> [EXERCISE INSTRUCTIONS]: "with" is the word to look for; say how many lines of the listing below contain it, and nothing else.

> [STORED DATA]:
[Start of Attachment]

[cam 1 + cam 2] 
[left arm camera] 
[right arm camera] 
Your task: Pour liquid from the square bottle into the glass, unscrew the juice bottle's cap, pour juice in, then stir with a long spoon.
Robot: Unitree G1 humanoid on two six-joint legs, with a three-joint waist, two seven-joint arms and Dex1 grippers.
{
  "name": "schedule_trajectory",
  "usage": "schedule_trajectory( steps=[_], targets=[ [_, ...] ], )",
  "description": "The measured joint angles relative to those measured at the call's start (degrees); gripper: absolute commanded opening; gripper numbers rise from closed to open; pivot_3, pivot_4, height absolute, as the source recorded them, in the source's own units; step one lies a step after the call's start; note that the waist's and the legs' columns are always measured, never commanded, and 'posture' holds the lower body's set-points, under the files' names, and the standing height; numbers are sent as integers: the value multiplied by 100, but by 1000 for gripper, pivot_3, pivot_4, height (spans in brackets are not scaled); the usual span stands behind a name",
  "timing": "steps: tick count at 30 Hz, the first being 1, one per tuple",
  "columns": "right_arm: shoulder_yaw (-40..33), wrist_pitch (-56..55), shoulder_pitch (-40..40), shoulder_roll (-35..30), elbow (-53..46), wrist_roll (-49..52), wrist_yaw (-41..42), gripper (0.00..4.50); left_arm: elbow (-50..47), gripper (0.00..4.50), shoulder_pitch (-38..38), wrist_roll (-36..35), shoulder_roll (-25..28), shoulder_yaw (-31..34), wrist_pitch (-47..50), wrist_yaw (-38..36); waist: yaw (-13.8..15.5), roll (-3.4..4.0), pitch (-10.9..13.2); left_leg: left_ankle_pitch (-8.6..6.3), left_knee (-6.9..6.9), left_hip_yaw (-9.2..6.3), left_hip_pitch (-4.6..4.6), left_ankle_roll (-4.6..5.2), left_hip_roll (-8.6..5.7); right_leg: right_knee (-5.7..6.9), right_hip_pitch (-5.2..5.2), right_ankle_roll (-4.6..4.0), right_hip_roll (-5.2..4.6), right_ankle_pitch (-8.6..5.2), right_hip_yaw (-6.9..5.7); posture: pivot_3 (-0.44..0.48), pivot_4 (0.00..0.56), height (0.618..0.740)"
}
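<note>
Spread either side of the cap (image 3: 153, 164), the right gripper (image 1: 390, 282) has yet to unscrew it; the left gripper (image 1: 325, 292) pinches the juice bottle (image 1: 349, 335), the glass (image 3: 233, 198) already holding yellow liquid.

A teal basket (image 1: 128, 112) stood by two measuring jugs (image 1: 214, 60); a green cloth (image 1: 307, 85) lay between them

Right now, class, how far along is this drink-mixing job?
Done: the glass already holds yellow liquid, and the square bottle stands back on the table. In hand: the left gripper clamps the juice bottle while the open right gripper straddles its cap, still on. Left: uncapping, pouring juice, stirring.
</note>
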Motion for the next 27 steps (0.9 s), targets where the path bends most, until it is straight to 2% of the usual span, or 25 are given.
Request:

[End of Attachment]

> [RESULT OF THE TASK]: 2